From mboxrd@z Thu Jan  1 00:00:00 1970
Return-Path: <linux-kernel-owner+w=401wt.eu-S1756376AbXKFQ7S@vger.kernel.org>
Received: (majordomo@vger.kernel.org) by vger.kernel.org via listexpand
	id S1756376AbXKFQ7S (ORCPT <rfc822;w@1wt.eu>);
	Tue, 6 Nov 2007 11:59:18 -0500
Received: (majordomo@vger.kernel.org) by vger.kernel.org id S1754389AbXKFQ7I
	(ORCPT <rfc822;linux-kernel-outgoing>);
	Tue, 6 Nov 2007 11:59:08 -0500
Received: from e4.ny.us.ibm.com ([32.97.182.144]:45365 "EHLO e4.ny.us.ibm.com"
	rhost-flags-OK-OK-OK-OK) by vger.kernel.org with ESMTP
	id S1753954AbXKFQ7H (ORCPT <rfc822;linux-kernel@vger.kernel.org>);
	Tue, 6 Nov 2007 11:59:07 -0500
Subject: [PATCH] r/o bind mounts: fix buggy loop
To: akpm@osdl.org
Cc: linux-kernel@vger.kernel.org, hch@infradead.org, hugh@veritas.com,
       Dave Hansen <haveblue@us.ibm.com>
From: Dave Hansen <haveblue@us.ibm.com>
Date: Tue, 06 Nov 2007 08:59:00 -0800
Message-Id: <20071106165900.4AA6F6E1@kernel>
Sender: linux-kernel-owner@vger.kernel.org
X-Mailing-List: linux-kernel@vger.kernel.org


The mnt->__mnt_writers can go negative for a time if
a pair of mnt_want_write()/mnt_drop_write() calls is
done on a different cpu, but for the same mount.
This part is expected.

The lock_and_coalesce..() function should make that
count positive (or at least 0).  Hugh Dickins had
found a bug in the unionfs code which caused a
permanent imbalance in this code, and eventually
underflowed the atomic_t mnt->__mnt_writers.

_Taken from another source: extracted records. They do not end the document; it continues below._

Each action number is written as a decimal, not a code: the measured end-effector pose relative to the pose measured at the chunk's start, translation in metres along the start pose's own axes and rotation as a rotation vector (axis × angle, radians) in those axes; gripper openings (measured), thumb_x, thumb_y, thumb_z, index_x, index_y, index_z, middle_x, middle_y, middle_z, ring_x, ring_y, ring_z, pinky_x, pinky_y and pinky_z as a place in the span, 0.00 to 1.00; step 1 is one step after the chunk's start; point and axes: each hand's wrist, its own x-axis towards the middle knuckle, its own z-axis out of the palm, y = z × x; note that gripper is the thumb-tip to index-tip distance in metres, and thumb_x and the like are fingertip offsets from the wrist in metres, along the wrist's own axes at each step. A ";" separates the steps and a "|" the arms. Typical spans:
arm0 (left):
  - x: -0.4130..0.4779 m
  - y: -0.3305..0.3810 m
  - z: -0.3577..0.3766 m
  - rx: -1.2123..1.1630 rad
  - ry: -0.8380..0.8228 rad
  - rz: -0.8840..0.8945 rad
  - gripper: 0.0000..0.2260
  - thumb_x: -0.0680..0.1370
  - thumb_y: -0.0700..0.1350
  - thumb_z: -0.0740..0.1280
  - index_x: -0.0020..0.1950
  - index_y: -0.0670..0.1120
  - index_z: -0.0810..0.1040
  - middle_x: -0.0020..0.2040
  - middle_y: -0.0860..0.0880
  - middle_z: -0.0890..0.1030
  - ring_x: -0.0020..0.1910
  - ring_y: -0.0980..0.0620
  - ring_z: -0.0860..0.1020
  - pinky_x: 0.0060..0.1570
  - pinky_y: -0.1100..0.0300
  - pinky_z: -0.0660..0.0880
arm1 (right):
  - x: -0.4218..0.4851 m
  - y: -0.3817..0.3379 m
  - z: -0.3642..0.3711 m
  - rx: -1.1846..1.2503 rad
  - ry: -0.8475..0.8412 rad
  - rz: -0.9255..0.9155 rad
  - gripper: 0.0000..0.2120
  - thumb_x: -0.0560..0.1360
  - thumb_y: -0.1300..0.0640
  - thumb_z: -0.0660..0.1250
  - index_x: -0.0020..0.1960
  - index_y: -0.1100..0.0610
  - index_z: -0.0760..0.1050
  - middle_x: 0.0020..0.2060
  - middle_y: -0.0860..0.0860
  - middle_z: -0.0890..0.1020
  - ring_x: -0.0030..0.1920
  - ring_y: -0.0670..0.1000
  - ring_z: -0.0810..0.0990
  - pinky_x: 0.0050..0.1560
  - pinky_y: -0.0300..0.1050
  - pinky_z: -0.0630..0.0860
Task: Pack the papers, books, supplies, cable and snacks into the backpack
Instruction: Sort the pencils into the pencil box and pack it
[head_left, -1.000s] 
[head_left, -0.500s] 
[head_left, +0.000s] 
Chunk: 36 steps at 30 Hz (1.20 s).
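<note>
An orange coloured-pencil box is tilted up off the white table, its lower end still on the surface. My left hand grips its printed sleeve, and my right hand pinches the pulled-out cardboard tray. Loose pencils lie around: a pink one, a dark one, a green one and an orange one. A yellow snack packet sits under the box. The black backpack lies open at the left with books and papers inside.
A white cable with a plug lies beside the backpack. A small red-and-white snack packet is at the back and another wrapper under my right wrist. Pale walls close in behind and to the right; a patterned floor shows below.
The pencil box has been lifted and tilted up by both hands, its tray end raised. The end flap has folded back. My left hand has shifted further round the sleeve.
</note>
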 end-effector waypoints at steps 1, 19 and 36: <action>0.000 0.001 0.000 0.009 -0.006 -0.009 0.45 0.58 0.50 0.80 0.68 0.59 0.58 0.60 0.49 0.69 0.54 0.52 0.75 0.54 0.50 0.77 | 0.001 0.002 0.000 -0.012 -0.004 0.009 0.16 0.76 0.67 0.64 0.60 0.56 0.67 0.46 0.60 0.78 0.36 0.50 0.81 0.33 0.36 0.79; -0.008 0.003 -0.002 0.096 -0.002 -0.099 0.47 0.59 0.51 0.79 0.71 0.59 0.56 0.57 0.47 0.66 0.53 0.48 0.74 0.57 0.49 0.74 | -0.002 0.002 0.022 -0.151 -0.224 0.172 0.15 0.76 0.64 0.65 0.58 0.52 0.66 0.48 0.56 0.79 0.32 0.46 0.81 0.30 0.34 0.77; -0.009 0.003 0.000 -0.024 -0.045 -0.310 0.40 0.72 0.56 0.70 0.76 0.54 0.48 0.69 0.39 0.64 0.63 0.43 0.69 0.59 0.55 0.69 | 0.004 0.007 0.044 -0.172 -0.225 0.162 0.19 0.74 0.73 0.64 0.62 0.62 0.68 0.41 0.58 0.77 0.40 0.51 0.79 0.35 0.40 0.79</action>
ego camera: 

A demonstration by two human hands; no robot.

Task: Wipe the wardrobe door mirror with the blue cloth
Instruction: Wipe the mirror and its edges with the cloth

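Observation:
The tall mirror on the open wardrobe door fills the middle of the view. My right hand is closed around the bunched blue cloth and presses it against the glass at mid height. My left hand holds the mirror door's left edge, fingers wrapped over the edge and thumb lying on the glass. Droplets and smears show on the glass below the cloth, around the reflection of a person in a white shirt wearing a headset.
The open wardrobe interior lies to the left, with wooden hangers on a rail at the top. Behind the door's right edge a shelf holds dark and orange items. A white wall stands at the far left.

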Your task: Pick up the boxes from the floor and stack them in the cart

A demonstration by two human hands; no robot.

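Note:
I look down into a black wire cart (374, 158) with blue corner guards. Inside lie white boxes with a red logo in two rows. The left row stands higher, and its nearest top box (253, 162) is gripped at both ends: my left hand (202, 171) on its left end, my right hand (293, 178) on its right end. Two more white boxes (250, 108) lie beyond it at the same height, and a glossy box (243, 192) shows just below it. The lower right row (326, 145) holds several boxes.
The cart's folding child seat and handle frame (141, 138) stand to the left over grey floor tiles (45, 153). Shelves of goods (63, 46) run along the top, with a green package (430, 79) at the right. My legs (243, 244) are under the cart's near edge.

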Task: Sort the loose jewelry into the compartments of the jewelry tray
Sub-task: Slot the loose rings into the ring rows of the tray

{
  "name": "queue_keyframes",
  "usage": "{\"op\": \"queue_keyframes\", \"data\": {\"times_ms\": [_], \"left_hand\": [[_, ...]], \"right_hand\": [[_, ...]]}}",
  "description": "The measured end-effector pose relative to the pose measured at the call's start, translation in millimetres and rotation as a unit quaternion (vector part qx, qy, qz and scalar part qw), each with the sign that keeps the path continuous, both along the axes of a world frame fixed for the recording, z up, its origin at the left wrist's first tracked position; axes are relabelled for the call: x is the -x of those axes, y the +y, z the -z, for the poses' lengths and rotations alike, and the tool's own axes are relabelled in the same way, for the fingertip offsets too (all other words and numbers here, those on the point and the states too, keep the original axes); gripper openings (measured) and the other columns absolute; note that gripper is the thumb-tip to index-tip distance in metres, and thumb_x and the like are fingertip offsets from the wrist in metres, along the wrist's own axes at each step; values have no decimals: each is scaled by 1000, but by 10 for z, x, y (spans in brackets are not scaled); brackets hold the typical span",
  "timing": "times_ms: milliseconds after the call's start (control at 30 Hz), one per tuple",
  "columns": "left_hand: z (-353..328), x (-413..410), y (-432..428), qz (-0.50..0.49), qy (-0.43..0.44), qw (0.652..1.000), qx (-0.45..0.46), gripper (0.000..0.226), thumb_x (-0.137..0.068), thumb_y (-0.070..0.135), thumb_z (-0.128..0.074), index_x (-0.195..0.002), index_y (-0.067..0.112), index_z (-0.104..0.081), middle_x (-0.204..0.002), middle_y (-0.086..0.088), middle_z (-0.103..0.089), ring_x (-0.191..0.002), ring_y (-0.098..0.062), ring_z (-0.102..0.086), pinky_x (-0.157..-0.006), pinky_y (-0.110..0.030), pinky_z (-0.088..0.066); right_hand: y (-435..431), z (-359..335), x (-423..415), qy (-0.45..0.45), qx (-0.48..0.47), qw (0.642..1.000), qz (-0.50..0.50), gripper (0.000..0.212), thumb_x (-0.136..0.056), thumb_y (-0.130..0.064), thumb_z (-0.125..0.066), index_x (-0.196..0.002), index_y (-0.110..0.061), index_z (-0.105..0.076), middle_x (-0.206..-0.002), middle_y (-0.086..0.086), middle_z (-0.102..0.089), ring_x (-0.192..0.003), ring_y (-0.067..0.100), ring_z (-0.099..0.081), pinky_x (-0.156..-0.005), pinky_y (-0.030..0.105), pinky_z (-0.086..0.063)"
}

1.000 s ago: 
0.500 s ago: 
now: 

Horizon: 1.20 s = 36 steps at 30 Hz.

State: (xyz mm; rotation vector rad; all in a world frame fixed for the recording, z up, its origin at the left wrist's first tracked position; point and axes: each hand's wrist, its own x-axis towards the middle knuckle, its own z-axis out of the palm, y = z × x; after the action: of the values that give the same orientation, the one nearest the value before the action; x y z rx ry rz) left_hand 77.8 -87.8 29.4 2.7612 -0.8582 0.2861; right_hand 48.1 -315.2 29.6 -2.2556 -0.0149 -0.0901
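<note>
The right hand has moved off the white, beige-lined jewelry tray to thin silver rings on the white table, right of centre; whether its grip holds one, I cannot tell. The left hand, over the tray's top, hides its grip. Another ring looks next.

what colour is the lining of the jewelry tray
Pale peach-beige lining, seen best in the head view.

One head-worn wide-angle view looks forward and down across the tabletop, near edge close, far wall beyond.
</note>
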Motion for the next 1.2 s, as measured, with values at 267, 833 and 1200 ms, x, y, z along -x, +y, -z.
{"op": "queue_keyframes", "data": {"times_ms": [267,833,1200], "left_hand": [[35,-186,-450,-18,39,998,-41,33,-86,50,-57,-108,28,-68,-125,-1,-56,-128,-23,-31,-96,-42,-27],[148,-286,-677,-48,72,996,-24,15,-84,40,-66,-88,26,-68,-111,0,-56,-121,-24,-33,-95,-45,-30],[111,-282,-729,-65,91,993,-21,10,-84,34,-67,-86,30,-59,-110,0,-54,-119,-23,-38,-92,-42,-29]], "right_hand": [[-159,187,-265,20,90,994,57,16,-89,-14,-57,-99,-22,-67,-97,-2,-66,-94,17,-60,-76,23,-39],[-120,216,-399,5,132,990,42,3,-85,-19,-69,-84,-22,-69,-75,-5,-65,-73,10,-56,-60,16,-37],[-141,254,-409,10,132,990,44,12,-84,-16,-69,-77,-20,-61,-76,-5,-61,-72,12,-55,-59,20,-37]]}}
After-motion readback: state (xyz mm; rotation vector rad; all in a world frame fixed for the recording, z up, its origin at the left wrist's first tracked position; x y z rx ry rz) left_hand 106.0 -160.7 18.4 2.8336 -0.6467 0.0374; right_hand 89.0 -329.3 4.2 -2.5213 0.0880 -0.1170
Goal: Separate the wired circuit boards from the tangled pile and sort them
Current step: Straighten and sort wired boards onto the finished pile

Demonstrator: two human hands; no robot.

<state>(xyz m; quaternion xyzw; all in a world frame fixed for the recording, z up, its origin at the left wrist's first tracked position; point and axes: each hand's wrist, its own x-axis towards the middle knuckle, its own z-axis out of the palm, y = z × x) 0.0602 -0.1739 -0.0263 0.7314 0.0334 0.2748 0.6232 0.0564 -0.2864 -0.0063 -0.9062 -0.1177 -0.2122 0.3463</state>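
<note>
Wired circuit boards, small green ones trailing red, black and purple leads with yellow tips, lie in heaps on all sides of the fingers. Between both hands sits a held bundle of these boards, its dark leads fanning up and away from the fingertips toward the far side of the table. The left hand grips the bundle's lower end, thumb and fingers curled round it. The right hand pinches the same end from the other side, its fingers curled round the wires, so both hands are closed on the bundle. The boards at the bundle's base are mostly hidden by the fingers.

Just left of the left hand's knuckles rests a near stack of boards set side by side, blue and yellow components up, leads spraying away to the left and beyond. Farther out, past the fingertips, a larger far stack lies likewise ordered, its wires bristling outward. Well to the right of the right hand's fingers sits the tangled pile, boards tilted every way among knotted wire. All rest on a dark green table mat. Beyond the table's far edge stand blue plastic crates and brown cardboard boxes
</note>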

It also locked up the while() loop that expects the
count to go up after it is coalesced.

The following patch won't fix such a unionfs bug, but
it will keep the loop from locking up.  It will also
warn a lot earlier that something funky is going on.

Signed-off-by: Dave Hansen <haveblue@us.ibm.com>
---

 linux-2.6.git-dave/fs/namespace.c        |   31 ++++++++++++++++++++++---------
 linux-2.6.git-dave/include/linux/mount.h |    1 +
 2 files changed, 23 insertions(+), 9 deletions(-)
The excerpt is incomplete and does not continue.